- **Your goal**
Using the word "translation" as the filter, copy each matching line from the records.

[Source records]
▬▬▬▬▬▬▬▬▬▬
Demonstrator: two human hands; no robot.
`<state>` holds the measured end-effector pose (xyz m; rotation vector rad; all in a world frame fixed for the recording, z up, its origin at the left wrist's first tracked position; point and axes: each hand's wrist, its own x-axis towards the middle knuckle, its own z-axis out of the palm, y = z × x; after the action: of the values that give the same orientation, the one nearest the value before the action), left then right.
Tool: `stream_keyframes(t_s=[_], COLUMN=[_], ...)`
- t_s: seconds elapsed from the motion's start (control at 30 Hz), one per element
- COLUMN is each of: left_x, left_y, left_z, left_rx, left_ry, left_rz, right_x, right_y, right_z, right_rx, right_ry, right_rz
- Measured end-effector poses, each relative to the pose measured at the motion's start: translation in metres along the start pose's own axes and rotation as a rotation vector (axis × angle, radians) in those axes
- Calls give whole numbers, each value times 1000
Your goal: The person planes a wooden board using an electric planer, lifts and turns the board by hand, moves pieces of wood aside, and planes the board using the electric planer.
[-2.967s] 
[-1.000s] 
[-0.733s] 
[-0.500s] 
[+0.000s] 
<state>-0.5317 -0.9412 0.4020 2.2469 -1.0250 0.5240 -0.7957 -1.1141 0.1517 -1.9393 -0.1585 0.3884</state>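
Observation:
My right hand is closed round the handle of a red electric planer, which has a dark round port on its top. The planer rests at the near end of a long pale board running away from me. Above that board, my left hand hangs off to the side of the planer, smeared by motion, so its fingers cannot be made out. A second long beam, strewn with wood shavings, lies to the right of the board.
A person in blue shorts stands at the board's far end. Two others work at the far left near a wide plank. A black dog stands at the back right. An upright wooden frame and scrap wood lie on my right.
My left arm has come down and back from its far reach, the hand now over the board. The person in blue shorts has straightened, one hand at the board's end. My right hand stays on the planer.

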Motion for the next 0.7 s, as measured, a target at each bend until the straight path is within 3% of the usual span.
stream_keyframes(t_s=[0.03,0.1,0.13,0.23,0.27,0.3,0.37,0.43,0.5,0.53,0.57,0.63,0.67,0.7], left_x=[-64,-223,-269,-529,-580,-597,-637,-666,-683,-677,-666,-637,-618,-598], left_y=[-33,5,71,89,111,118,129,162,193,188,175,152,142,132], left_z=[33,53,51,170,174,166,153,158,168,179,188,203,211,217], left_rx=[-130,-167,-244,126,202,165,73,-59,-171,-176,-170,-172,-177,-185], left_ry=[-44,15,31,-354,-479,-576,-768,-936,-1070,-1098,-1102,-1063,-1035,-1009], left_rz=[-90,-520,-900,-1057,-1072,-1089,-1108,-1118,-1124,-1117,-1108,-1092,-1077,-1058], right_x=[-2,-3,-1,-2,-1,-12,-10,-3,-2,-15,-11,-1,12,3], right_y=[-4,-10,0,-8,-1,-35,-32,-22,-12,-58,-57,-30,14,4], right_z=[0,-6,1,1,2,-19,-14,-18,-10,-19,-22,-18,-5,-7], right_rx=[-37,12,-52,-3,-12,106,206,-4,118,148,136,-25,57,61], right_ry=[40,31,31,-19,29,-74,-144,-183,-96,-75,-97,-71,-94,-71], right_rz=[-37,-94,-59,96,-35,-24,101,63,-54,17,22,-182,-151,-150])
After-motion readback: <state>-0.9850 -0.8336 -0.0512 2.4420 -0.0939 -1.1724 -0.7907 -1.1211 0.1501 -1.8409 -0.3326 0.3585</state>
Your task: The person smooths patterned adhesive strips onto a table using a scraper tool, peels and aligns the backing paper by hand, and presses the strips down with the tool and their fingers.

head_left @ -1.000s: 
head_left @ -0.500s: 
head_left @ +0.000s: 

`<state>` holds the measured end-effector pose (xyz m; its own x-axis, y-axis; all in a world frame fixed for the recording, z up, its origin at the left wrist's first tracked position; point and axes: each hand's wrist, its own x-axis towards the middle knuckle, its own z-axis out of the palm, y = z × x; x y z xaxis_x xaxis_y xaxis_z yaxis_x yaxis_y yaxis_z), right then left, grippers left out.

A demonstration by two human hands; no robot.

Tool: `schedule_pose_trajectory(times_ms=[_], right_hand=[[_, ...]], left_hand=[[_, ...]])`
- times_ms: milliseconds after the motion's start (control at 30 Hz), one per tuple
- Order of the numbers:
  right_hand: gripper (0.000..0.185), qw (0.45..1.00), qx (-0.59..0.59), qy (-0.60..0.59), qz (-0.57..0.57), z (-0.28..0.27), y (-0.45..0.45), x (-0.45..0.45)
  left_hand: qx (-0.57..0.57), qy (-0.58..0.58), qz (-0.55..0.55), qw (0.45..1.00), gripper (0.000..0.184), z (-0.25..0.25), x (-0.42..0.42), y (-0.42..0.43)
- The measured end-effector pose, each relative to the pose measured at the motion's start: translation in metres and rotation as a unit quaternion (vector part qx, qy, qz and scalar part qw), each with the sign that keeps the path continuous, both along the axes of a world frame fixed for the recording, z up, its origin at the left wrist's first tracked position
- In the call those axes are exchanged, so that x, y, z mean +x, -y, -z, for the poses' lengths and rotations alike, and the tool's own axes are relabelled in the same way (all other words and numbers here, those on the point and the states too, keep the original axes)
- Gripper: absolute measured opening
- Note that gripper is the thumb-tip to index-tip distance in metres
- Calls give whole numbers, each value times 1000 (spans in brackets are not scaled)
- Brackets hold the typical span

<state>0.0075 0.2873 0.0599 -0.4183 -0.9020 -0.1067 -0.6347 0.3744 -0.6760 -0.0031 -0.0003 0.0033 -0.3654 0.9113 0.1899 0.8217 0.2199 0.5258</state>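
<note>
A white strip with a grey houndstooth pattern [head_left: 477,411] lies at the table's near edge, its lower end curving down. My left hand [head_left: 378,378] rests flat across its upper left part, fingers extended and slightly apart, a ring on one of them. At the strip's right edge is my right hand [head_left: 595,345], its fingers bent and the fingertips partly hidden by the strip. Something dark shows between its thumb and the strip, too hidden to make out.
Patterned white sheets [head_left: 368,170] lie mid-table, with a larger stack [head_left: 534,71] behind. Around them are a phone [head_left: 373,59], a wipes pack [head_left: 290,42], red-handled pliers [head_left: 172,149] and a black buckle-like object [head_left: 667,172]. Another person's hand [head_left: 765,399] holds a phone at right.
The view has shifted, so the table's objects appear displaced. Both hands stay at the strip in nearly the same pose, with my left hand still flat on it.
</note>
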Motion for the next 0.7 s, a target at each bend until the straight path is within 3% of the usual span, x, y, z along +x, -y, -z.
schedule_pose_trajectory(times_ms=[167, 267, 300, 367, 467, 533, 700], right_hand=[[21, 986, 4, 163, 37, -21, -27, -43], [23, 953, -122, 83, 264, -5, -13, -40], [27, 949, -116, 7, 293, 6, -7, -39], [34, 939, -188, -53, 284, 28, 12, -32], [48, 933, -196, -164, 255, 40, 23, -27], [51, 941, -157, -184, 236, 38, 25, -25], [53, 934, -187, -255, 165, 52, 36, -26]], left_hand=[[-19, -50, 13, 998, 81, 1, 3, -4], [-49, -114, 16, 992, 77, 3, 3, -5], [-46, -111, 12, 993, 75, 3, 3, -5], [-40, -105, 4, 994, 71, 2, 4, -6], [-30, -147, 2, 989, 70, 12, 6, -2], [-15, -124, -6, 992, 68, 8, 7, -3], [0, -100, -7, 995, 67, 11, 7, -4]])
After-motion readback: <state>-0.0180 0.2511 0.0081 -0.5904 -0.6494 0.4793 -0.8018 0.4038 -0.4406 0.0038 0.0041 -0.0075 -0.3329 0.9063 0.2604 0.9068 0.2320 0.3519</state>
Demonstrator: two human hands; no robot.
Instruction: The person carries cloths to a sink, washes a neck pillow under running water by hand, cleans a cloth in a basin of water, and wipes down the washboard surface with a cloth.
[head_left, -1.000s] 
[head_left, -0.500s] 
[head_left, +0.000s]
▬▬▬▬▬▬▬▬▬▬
- **Exercise solution**
- Measured end-effector poses, each relative to the pose measured at the motion's start: translation in metres along the start pose's own axes and rotation as a rotation vector (axis × angle, radians) in those axes
- The measured end-effector pose, each relative to the pose measured at the motion's start: translation in metres and rotation as a unit quaternion (vector part qx, qy, qz and scalar part qw), each with the sign that keeps the path continuous, both along the axes of a world frame fixed for the recording, z up, its origin at the left wrist's first tracked position

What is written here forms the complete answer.